François Hollande le 20 juin 2012 à Rio de Janeiro (Brésil), à son arrivée à une réunion avec l'ancien président brésilien Lula. (FRED DUFOUR / AFP)

"Hollande tout nu à Rio", titre Le Canard enchaîné mercredi 27 juin. En arrivant pour le sommet de Rio (Brésil), les membres du Groupe de sécurité de la présidence de la République (GSPR) se sont aperçus que leurs armes étaient restées à Paris.

• Ce qu'affirme "Le Canard enchaîné"

Lorsque des policiers ou des gendarmes se déplacent à plusieurs pour assurer la protection d'une haute autorité de la République, ils emportent avec eux leurs armes dans une mallette sécurisée présentée à l'aller et au retour aux autorités. Or, en arrivant à Rio le 19 juin, les membres du GSPR ont réalisé que la mallette contenant six armes de poing était restée à l'Elysée et, comme l'écrit Le Canard enchaîné, la protection du chef de l'Etat "s'est faite à mains nues"

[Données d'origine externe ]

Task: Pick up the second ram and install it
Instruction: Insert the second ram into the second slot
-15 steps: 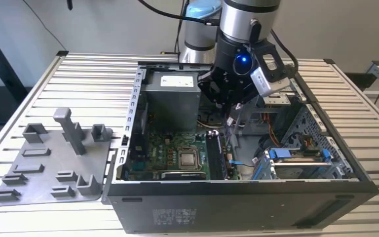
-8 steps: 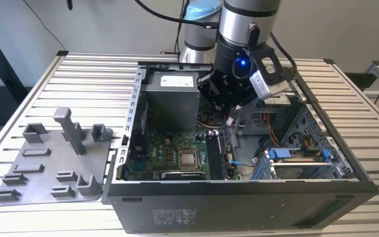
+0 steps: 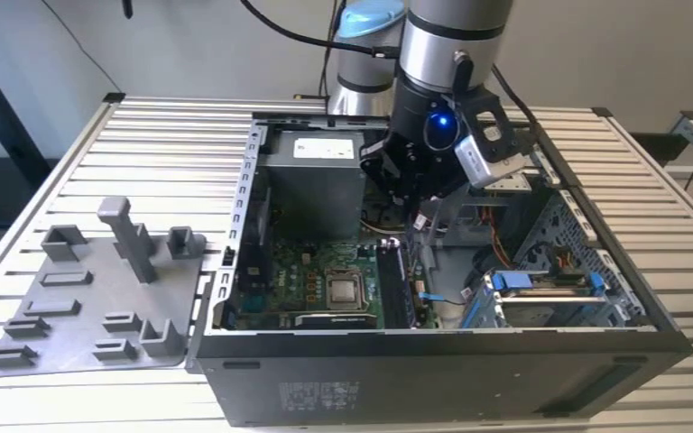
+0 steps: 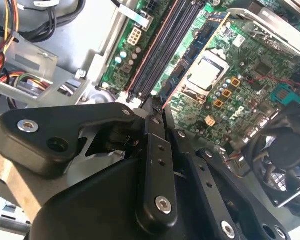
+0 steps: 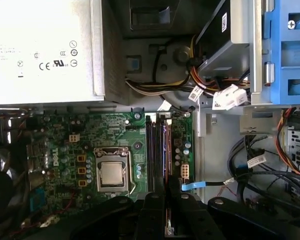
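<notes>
**Gripper clamped on the memory stick over the motherboard slots**

Closest to us in both wrist views are the black fingers of the gripper [image 5: 166,194], drawn together until only a narrow gap is left between their tips. In that gap, in the first wrist view, we see a slim dark strip edge-on: the second ram [image 5: 168,220], pinched between the fingers. It runs in line with the long black memory slots [image 5: 151,150] directly beneath the gripper. We cannot tell whether the stick is already seated in a slot or sits just above it.

In the second wrist view the fingertips [image 4: 155,107] meet right at the near end of those slots.

Just beside the slots lies the square silver processor socket [image 5: 111,172], set in the green motherboard [image 5: 65,145]. Further from the gripper, past the end of the slots, sits the pale grey power supply box [image 5: 40,50]. On the gripper's other side are bundled cables [image 5: 250,165] and a bright blue drive clip [image 5: 285,50].

In the exterior view we see the arm reaching down into the open computer case [image 3: 443,361]. Well apart from the gripper, toward the exterior view's left, a grey plastic tray [image 3: 69,302] with upright blocks rests on the slatted table [image 3: 142,135].
</notes>
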Available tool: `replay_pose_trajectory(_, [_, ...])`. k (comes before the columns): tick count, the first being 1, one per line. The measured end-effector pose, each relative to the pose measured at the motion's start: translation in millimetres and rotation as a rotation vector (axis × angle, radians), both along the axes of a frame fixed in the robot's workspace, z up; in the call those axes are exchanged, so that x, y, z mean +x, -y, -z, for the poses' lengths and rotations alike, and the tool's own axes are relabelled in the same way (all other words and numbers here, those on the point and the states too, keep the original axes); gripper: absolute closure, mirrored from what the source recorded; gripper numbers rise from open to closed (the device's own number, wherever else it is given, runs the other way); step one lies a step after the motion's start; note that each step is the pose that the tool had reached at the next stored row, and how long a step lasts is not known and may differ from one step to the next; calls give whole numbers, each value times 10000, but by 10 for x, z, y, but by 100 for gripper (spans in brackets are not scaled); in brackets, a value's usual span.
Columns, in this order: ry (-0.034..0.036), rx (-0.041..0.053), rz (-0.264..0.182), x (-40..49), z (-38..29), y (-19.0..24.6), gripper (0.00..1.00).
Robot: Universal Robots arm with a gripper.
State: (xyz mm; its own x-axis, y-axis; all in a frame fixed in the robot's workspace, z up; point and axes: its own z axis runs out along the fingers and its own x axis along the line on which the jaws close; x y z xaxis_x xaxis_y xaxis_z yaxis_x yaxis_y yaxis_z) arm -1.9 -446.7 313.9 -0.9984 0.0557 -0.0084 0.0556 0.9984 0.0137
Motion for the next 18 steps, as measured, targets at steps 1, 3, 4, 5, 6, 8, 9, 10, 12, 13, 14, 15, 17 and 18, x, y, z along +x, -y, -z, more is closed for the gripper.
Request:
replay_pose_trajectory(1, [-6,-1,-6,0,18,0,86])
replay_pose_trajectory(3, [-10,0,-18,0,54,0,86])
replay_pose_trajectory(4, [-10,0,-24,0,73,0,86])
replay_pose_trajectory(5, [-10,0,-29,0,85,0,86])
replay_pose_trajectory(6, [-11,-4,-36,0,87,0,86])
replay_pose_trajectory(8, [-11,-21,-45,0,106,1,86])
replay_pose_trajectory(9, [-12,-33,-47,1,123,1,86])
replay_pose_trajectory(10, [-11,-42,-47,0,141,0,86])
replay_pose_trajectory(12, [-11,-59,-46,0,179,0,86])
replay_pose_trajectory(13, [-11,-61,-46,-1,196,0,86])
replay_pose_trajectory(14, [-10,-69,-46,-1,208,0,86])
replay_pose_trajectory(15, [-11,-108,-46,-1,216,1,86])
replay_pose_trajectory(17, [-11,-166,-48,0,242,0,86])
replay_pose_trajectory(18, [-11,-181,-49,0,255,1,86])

Après enquête, le policier responsable de cet oubli a dû quitter le GSPR, non pas à cause de cette erreur, mais parce qu'il aurait tenté de faire porter la responsabilité à un autre membre de l'équipe.

Ce que répond l'Elysée

Un officier de sécurité a bien oublié les armes "d'appoint" destinées à protéger François Hollande, mais le président a toujours eu des officiers armés à sa disposition. "L'ensemble des officiers qui accompagnaient la président de la République étaient armés et pas à mains nues, contrairement à ce qui a été prétendu", a déclaré la porte-parole du gouvernement, Najat Vallaud-Belkacem.

"C'est vrai que cela a été considéré comme une faute grave de la part de l'officier qui en était responsable, et donc la commissaire divisionnaire l'a renvoyé à son retour", a ajouté la porte-parole.